A Literal is a fixed value, which can be used directly in the program

There are 5 types of Literals :

  1. Integer Literals
    1. Binary -- Start with 0b
    2. Octal --Start with 0
    3. Hexadecimal -- Start with 0x
    4. Decimal
  2. Floating Point Literals
    1. Float
    2. Double
  3. Character Literals -- Initialized inside of single quotes
  4. String Literals -- Initialized inside of double quotes
  5. Boolean Literals

Data Types

  • Data Types are used to specify what is the type of value which can be stored in the variable.
  • Java is type language which means variables should be declared first before using it.

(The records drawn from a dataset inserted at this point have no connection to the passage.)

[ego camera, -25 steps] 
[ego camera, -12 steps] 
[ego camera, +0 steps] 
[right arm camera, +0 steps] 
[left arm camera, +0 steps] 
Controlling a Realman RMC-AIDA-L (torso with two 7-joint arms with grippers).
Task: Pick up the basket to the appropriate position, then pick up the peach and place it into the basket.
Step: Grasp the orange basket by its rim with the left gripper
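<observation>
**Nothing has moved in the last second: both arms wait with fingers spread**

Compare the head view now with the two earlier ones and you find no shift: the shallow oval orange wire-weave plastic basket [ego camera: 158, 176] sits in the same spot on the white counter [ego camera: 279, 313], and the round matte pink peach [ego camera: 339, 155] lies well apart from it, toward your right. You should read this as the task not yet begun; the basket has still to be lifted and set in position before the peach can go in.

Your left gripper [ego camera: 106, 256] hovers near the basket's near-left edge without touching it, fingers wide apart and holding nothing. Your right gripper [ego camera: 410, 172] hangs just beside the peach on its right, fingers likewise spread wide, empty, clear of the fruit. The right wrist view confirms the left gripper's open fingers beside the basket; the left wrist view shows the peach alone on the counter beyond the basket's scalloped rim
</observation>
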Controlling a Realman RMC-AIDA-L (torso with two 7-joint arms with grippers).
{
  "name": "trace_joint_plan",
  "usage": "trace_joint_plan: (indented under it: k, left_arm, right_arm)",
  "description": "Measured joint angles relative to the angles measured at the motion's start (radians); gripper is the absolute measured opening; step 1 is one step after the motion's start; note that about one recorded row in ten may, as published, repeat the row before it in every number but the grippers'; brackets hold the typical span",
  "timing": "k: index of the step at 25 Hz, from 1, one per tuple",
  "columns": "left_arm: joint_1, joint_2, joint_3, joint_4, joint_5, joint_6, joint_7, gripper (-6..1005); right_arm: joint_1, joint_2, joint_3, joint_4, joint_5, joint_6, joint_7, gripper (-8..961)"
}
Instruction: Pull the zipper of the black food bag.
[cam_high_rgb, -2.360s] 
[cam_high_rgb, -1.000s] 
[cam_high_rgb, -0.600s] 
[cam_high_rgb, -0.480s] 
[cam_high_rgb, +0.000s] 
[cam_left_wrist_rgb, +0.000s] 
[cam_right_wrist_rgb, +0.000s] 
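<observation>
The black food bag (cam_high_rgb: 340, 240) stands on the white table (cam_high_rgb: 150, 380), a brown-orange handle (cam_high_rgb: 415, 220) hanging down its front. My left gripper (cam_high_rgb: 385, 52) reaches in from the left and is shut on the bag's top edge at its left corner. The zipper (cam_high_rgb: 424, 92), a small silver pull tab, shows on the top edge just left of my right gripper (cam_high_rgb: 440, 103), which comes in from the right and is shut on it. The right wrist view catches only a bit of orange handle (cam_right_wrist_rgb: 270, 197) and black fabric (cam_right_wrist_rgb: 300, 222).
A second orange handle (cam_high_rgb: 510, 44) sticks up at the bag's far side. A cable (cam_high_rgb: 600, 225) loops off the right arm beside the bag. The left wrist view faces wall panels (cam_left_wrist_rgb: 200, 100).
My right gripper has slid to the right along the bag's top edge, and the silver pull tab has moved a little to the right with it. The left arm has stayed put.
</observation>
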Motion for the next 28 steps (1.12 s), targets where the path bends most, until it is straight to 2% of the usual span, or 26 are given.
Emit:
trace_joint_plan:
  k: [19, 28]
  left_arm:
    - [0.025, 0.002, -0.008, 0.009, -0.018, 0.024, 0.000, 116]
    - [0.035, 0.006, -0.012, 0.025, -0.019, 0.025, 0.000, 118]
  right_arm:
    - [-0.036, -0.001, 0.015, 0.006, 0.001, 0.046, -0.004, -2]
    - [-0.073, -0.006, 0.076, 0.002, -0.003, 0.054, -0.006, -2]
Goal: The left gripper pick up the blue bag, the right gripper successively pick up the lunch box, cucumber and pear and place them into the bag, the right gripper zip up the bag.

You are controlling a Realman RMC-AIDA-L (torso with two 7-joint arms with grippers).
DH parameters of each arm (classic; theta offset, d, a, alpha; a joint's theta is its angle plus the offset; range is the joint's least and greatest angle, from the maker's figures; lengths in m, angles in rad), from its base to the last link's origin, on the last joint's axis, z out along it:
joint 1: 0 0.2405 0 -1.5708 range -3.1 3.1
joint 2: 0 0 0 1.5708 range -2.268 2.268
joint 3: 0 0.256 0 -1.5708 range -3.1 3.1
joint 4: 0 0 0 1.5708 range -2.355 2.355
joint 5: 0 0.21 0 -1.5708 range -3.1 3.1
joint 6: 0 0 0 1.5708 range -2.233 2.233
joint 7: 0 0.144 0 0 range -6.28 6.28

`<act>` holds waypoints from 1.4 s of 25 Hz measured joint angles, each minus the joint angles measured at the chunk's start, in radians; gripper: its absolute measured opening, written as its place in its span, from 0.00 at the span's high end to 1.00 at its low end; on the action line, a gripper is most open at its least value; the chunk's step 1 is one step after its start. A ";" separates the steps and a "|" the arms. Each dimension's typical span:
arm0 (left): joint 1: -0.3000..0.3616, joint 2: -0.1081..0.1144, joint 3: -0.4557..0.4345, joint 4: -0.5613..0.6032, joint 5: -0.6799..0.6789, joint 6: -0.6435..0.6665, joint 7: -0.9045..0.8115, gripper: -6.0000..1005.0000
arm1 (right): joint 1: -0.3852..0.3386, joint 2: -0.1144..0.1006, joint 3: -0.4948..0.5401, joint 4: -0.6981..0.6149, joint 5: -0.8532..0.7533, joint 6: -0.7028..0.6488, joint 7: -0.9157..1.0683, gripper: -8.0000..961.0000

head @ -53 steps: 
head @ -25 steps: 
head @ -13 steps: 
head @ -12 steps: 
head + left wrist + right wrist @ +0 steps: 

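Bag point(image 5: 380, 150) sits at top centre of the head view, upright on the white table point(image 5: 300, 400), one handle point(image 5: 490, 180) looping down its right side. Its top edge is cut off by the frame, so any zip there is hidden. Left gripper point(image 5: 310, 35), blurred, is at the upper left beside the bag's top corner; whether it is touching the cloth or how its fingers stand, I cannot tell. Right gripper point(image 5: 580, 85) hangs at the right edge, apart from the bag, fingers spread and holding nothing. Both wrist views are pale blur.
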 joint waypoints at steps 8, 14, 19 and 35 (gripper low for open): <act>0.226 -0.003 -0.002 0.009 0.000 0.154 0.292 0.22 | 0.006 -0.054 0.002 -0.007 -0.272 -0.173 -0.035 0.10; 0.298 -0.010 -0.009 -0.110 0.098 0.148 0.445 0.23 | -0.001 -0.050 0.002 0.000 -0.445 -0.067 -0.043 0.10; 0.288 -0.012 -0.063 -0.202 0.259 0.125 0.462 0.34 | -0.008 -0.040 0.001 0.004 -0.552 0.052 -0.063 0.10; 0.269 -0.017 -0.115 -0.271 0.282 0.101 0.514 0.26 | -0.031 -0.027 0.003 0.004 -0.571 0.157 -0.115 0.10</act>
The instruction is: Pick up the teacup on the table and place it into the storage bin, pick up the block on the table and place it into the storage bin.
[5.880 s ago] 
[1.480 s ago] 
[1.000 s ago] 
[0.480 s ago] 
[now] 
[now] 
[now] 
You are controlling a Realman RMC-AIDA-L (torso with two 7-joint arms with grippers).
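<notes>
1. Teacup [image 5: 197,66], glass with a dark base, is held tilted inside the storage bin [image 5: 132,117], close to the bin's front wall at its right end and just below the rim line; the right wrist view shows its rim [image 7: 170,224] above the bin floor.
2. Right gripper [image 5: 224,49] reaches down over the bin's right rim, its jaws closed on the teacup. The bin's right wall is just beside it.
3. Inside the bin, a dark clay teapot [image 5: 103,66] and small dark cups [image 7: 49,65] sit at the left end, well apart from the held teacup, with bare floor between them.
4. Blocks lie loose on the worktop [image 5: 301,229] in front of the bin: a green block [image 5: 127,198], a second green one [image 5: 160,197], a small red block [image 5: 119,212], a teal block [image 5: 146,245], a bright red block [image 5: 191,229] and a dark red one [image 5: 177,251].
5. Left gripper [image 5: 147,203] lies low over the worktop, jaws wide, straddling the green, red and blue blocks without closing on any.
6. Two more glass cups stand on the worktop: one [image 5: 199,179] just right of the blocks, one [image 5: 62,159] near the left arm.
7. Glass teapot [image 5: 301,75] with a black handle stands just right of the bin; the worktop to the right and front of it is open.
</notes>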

There are 8 Pre-defined data types present in Java, Also called as primitive types

  1. Boolean : true or false -- Default false
  2. byte
  3. short
  4. int
  5. long
  6. char
  7. double
  8. float

Default Values of Primitive Data Types in Java and its range

Data Type Default Value Description
byte 0 8-bit integer value.
short 0 16-bit integer value.
int 0 32-bit integer value.
long 0L 64-bit integer value.
float 0.0f 32-bit floating-point value.
double 0.0d 64-bit floating-point value.
char '\u0000' (null character) Unicode character with all bits set to 0.
boolean false Boolean value (true/false).
Data Type Size (Bits) Range Default Value
byte 8 -128 to 127 0
short 16 -32,768 to 32,767 0
int 32 -2,147,483,648 to 2,147,483,647 0
long 64 -9,223,372,036,854,775,808 to 9,223,372,036,854,775,807 0L
float 32 Approximately ±3.40282347E+38 (7 significant decimal digits) 0.0f
double 64 Approximately ±1.79769313486231570E+308 (15 significant decimal digits) 0.0d

Operators (AALUR-B)

  1. Arithmetic Operator :

    1. /
    2. %
  2. Assignment Operator :

    1. =
    2. +=
    3. -=
      • =
    4. /=
    5. %=
  3. Logical Operator

    1. &&
    2. ||
    3. !
  4. Unary Operator

    1. ++
    2. --
  5. Relational Operator

    1. ==
    2. !=
    3. <
    4. =

    5. <=
  6. Bit-wise Operator

    1. ~
    2. <<
    3. &
    4. ^

Conditional Statements

  1. If-else Block
if(age >= 18){
	System.out.println('Eligible to Vote');
}else{
	System.out.println('Not Eligible to Vote');
}
  1. Ternary Operator
  • Syntax :
	condition ? expression1 : expression2

Here if the condition is true expression1 is executed, else expression2 is evaluated

class Main {
	public static void main(String[] args){
		int marks = 38;
		String result = (marks >= 35) ? "Pass" : "Fail"
	}
}

Ternary Operator can be used in some conditions, It makes the code more readable.

Loops

In Programming when a certain block of code is executed multiple number of times. Then we use Loops.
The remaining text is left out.